La directive 97/36/CE modifiant la directive 89/552/CEE dite " Télévision sans frontières " a été adoptée le 30 juin 1997. La seule modification de la directive TSF qui concerne directement le secteur cinématographique est celle relative à la chronologie des médias.

L'article 7 de la directive du 3 octobre 1989 prévoyait que les oeuvres cinématographiques ne pouvaient faire l'objet d'une diffusion sur le petit écran pendant un délai de deux ans à compter de la date de la première sortie du film en salle dans un pays membre de l'Union européenne. Ce délai était ramené à un an lorsque le film était coproduit par le diffuseur. En outre, des délais plus brefs pouvaient être négociés par voie d'accords contractuels entre les détenteurs de droits et les diffuseurs.

L'article premier de la directive supprime l'ancien dispositif et instaure un régime d'accords contractuels entre les ayants-droit. L'article 7 dans sa nouvelle rédaction prévoit que " les Etats membres veillent à ce que les radiodiffuseurs qui relèvent de leur compétence ne diffusent pas d'oeuvres cinématographiques au-delà des délais convenus entre les ayants-droit ". Ainsi, la date de la première projection de l'oeuvre dans une salle de l'Union européenne comme point de départ de la chronologie est abandonnée au profit d'un régime contractuel plus adapté à l'économie de ce secteur. En outre, le considérant n° 32 souligne que " la question des délais spécifiques à chaque type d'exploitation télévisée des oeuvres cinématographiques doit, en premier lieu, faire l'objet d'accords entre les parties intéressées ou les milieux professionnels concernés ".

Aussi le rôle des Etats est, semble-t-il, recentré sur le " contrôle " du respect par les radiodiffuseurs qui relèvent de leur compétence, des délais convenus avec les ayants-droits. Il pourrait toutefois également appartenir aux Etats de veiller à la conclusion d'accords entre les parties, d'étendre éventuellement ces accords à l'ensemble de la profession et le cas échéant de prévoir des règles applicables en l'absence d'accord.

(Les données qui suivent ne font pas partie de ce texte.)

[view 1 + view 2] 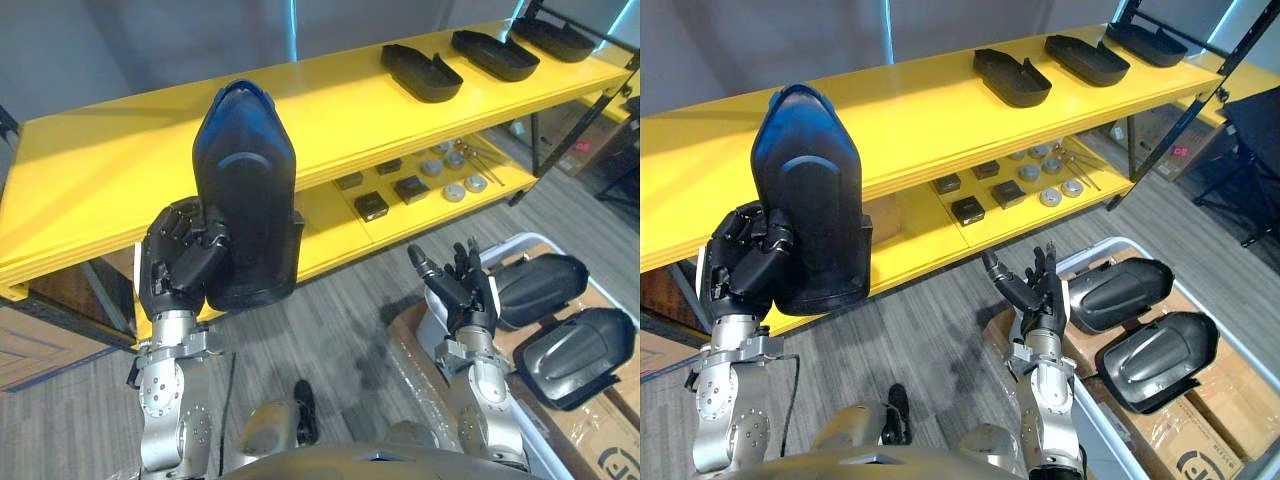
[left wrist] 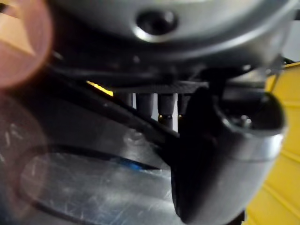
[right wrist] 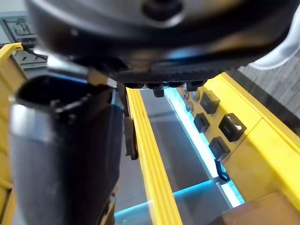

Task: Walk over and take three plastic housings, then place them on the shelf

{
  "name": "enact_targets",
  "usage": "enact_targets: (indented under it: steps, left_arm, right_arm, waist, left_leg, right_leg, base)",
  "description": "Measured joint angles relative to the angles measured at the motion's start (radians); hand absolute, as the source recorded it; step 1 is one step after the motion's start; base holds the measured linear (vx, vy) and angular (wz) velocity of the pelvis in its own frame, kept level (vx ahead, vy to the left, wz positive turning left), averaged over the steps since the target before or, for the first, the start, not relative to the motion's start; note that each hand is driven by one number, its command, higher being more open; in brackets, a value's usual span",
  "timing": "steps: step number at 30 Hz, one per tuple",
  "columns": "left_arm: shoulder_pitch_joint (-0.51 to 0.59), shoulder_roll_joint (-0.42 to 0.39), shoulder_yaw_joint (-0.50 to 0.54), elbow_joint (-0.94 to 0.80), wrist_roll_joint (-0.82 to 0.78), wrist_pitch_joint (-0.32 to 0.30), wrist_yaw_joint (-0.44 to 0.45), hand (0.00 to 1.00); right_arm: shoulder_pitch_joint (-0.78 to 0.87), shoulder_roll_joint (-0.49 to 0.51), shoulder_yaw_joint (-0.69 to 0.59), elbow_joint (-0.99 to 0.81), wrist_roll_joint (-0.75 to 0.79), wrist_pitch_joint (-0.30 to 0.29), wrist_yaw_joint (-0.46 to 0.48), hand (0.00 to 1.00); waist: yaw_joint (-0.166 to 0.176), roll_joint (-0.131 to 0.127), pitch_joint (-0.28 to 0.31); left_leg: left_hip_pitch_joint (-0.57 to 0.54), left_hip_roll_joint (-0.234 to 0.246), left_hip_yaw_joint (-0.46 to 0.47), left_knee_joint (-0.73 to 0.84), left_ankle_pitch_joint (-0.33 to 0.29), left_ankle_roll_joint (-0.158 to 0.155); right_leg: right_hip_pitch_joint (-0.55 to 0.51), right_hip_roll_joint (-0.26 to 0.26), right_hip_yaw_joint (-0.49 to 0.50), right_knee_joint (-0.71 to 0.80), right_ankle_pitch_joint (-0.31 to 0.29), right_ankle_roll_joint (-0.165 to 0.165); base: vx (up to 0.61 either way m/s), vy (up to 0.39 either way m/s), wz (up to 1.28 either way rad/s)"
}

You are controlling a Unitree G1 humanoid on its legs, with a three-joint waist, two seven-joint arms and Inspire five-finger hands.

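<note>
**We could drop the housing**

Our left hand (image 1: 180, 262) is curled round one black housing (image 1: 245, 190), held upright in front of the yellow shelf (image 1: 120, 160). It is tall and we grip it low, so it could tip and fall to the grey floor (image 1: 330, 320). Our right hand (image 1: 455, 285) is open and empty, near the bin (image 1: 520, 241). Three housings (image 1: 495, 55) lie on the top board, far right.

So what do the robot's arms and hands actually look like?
The left arm and right arm are silver-grey metal, built of rounded segments with small screws. The left hand and right hand are dark, almost black, with slim segmented fingers and a thumb.
</note>
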Motion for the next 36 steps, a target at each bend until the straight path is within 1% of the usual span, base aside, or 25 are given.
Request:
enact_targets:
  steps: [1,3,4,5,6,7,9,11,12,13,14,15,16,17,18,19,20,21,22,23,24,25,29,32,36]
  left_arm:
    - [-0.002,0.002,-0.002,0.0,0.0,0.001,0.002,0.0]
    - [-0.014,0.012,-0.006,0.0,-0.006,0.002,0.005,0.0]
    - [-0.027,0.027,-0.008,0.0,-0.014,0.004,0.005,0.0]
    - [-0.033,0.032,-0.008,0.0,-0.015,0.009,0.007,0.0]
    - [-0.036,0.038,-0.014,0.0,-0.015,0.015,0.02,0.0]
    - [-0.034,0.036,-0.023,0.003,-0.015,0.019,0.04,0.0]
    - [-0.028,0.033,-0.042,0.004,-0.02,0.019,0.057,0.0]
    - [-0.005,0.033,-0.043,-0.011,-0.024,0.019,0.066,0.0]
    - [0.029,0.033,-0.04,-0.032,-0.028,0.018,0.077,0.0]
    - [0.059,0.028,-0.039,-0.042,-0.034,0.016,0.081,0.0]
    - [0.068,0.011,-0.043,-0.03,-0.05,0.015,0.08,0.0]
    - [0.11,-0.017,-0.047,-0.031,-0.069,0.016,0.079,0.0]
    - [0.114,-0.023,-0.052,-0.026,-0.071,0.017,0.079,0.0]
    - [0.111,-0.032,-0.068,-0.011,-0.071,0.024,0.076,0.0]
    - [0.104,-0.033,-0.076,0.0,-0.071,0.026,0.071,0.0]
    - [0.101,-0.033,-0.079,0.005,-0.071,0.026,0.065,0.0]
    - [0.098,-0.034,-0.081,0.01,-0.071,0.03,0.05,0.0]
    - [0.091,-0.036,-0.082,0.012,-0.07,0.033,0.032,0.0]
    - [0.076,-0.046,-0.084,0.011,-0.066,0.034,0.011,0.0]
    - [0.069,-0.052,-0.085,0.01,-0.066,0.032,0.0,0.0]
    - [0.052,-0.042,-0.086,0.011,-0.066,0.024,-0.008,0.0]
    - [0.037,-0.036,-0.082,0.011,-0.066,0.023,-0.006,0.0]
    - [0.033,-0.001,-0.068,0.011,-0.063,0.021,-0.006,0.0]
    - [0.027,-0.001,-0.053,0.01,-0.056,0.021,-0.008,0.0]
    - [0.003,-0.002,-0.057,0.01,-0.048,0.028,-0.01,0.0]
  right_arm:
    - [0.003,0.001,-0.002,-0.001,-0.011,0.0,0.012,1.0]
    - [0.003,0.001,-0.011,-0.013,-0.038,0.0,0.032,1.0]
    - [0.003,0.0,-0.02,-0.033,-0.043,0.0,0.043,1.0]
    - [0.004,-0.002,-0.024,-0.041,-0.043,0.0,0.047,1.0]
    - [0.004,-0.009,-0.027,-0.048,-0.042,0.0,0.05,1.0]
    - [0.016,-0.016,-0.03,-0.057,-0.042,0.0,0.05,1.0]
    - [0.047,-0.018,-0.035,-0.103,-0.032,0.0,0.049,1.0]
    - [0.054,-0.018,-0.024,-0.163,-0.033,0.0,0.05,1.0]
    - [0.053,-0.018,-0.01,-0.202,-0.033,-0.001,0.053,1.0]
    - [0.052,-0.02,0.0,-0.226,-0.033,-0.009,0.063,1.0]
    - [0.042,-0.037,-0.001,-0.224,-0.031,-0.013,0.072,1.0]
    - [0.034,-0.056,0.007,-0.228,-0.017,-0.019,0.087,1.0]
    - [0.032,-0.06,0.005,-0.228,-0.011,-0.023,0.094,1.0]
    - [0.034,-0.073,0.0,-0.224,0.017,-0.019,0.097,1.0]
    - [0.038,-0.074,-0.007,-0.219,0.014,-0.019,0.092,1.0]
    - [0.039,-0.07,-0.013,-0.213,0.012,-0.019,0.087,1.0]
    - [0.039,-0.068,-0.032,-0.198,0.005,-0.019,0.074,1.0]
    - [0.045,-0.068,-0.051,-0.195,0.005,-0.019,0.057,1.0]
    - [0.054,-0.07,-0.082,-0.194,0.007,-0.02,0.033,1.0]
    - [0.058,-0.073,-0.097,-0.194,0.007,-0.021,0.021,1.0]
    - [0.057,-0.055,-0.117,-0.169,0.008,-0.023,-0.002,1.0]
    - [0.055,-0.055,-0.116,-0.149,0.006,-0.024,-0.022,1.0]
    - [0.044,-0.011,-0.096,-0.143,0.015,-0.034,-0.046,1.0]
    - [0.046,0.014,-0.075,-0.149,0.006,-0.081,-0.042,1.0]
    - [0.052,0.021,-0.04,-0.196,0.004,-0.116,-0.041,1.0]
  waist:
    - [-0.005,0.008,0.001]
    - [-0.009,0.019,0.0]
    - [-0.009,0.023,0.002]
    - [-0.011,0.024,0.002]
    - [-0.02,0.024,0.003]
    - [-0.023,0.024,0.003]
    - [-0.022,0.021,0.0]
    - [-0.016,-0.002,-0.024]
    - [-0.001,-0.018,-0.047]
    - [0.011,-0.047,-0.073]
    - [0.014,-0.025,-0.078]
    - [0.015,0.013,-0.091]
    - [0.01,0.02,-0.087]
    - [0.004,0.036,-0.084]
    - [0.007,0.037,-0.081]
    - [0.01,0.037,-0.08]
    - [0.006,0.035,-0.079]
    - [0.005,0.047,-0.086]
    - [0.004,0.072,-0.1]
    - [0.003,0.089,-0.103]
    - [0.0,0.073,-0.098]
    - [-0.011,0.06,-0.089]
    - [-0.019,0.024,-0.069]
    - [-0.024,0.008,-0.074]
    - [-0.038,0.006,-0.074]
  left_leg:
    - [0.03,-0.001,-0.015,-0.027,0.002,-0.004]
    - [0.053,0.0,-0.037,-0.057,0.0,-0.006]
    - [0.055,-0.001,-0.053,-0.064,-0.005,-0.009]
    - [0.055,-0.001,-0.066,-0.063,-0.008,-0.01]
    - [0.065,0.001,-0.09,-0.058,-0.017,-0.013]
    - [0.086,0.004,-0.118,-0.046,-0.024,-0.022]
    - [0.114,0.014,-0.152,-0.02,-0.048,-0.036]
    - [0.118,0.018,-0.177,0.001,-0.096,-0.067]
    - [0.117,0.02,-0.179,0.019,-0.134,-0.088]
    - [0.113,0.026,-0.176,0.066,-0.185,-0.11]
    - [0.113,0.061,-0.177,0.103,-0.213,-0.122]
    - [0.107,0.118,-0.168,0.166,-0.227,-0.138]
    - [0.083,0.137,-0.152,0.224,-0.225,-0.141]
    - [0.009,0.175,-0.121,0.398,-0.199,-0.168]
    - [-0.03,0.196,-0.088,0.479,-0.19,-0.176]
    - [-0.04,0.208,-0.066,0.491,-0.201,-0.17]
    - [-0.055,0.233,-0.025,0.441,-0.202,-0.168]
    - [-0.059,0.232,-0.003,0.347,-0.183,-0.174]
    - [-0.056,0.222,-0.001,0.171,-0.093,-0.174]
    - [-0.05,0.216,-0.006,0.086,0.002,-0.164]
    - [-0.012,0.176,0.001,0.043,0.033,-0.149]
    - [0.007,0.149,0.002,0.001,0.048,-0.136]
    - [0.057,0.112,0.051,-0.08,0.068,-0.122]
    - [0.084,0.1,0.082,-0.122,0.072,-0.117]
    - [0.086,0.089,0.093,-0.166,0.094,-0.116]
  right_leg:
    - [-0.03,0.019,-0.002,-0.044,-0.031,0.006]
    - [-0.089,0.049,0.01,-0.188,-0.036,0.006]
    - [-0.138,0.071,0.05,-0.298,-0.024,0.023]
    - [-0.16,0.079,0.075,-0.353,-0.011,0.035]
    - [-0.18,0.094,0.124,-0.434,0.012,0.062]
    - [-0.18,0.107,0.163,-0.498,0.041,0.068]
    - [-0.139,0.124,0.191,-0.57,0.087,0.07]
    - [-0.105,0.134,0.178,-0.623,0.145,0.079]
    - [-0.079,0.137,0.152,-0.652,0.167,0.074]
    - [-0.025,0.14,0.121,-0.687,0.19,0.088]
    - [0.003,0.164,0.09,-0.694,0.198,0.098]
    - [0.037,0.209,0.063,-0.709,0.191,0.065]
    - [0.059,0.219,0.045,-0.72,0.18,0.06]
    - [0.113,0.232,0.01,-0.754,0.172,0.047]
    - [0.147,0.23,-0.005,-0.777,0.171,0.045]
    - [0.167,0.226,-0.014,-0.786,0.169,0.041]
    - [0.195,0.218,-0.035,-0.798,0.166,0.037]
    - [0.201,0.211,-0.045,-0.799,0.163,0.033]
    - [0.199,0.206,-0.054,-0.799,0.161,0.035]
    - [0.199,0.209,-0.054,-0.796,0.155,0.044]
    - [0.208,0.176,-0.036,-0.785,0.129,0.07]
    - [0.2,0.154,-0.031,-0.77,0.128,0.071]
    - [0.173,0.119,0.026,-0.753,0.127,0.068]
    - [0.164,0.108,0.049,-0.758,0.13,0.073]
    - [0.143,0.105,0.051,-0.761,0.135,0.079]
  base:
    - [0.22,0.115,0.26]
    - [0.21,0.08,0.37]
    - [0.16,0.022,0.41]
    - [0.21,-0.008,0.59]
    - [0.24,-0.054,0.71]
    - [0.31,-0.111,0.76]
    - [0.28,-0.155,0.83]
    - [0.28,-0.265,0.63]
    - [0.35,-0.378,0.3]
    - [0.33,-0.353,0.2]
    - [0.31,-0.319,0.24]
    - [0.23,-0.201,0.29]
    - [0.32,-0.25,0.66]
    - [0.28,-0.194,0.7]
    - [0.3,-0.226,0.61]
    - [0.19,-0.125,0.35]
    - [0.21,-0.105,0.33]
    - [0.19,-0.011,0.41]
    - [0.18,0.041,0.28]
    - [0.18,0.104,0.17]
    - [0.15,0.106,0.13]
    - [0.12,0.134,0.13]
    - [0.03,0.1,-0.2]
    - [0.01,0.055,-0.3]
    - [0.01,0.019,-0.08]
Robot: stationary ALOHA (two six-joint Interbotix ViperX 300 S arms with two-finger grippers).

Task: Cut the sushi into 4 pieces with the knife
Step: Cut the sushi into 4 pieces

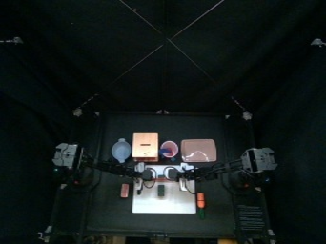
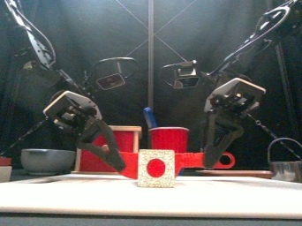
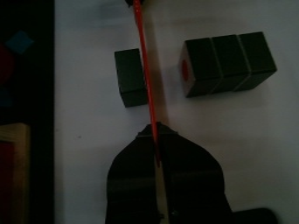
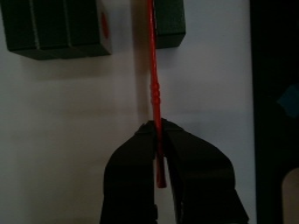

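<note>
On the white cutting board (image 1: 152, 202) the dark green sushi roll lies in two parts: a run of three blocks (image 3: 228, 63) and one single block (image 3: 128, 77). The red knife (image 3: 142, 61) stands on edge in the gap between them. My left gripper (image 3: 152, 131) is shut on one end of the knife and my right gripper (image 4: 158, 127) is shut on the other end (image 4: 153, 70). In the front view the single block (image 2: 156, 168) shows its white end with a red centre, and both grippers (image 2: 112, 157) (image 2: 213, 157) reach down just behind it.
Along the back stand the blue-grey bowl (image 2: 48, 161), the wooden box with the red drawer front (image 2: 104, 148), the red cup (image 2: 171, 139) holding the blue knife (image 2: 148, 116), and the pink tray (image 1: 199, 150). A wire-handled metal cutter (image 2: 283, 163) stands at the right.
</note>
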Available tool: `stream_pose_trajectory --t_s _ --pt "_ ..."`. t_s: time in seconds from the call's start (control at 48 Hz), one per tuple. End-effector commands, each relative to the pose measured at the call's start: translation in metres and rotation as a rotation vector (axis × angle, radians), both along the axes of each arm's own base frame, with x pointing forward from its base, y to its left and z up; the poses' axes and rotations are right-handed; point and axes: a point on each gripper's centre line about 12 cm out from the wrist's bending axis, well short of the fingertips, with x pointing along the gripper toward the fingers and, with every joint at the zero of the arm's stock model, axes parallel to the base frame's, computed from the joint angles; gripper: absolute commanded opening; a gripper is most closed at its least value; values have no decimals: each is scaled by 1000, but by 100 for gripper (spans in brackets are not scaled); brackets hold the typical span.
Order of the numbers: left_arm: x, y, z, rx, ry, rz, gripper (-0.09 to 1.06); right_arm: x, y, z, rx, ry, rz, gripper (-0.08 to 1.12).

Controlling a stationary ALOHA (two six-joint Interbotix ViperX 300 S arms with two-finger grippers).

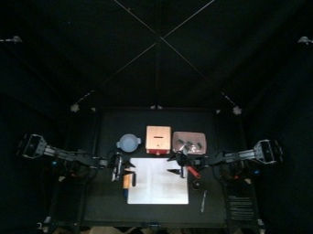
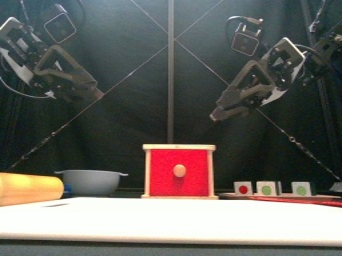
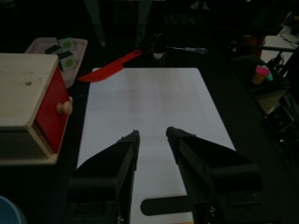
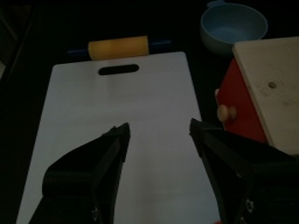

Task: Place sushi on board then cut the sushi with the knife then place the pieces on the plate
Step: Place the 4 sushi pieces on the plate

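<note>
Sushi: absent from white cutting board (image 1: 159, 183), lower centre | step one pending | left claw (image 3: 152, 136), right claw (image 4: 159, 128): spread, empty | next: locate, grasp sushi

The left arm (image 1: 73, 157) is reaching in from the left and hanging its left gripper (image 3: 152, 133) high above the left edge of the white cutting board (image 1: 159, 185). Its jaws are standing a little apart, gripping nothing and pointing down across the board. The right arm (image 1: 239, 155) is coming in from the right, sloping down toward the board's back right corner. The right gripper (image 4: 158, 128) is hovering well above the board, jaws spread wider and empty.
</note>
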Motion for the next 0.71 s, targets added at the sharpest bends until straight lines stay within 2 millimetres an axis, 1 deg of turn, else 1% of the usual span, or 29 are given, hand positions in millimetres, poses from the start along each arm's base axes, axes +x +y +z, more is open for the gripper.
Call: stream_pose_trajectory --t_s 0.021,0.708 --pt "2 0 5 -2 -17 0 74 5 0 12 2 -43 -1 90" --pt "2 1 4 0 -14 3 74 8 1 5 37 -16 -23 90"
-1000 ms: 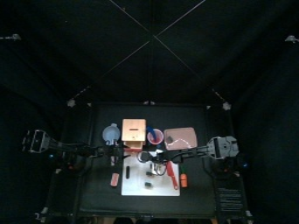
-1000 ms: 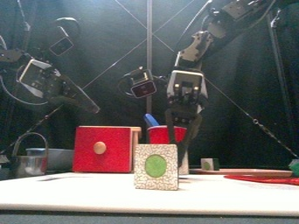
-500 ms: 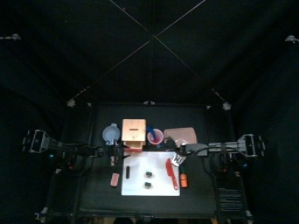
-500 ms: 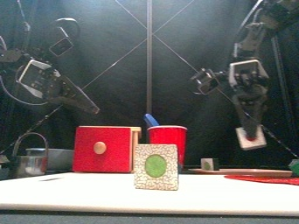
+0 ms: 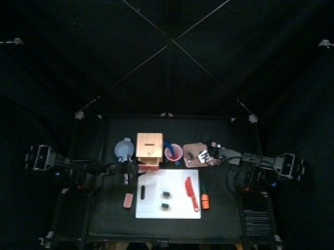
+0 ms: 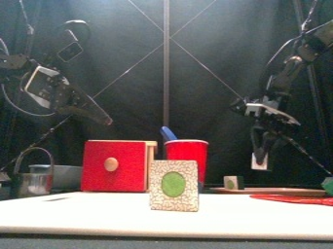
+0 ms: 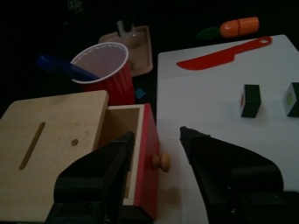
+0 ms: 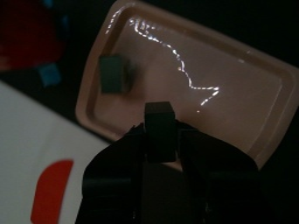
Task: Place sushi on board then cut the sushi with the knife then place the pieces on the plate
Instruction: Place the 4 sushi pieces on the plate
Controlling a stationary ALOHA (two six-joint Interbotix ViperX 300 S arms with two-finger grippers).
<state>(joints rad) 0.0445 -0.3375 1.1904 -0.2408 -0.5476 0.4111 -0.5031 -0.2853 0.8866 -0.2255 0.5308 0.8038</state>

La directive 97/36/CE n'a, en revanche, pas modifié l'article 4 de la directive TSF relatif aux quotas de diffusion des oeuvres cinématographiques qui prévoit que les Etats membres veillent " chaque fois que cela est réalisable et par des moyens appropriés " à ce que les chaînes de télévision réservent aux oeuvres européennes une proportion majoritaire de leur temps de diffusion.

La France avait souhaité un renforcement de l'application des quotas par la suppression de l'expression " chaque fois que cela est réalisable " et par une définition plus stricte des oeuvres audiovisuelles excluant en particulier les émissions de plateau. Peu d'Etats membres se sont ralliés à cette position, et nombre d'Etats dont l'Allemagne et le Royaume-Uni en tête ont même souhaité supprimer toute référence aux quotas, ou ne les maintenir que de façon temporaire. Le maintien de la clause indiquant que les Etats membres veilleront à l'application des quotas " chaque fois que cela est réalisable ", est donc apparu un compromis acceptable. Il a, en outre, été convenu qu'un " comité de contact " présidé par la commission et composé de représentants des Etats membres sera chargé de veiller à la bonne application de la directive. Ce comité de suivi devra notamment définir plus précisément ce qu'il faut entendre par " chaque fois que cela est réalisable ".

Le maintien d'un régime de quotas européens peu contraignant n'empêche cependant pas les Etats membres de prendre comme l'indique l'article 3 de la directive TSF de 1989 " des mesures plus strictes ou plus détaillées ".

De fait, la législation française sur les quotas de diffusion des oeuvres cinématographiques est à la fois plus contraignante et plus détaillée. En effet, les articles 27 et 70 de la loi du 30 septembre 1986 relative à la liberté de communication et leurs décrets d'application prévoient que les services de télévision diffusés en clair par voie hertzienne terrestre, les services cryptés diffusés par voie hertzienne terrestre, les services de télévision distribués par câble, doivent, dans le nombre total annuel d'oeuvres cinématographiques de longue durée qu'ils sont autorisés à diffuser, en réserver 60 % au moins à la diffusion d'oeuvres européennes, dont 40 % au moins à la diffusion d'oeuvres d'expression originale française. Ces obligations doivent également être respectées aux heures de grande écoute, qui sont fixées en tenant compte de la spécificité des différentes catégories de services de télévision. Comme le constate le Conseil Supérieur de l'Audiovisuel dans son rapport annuel, les chaînes de télévision respectent bien ces dispositions.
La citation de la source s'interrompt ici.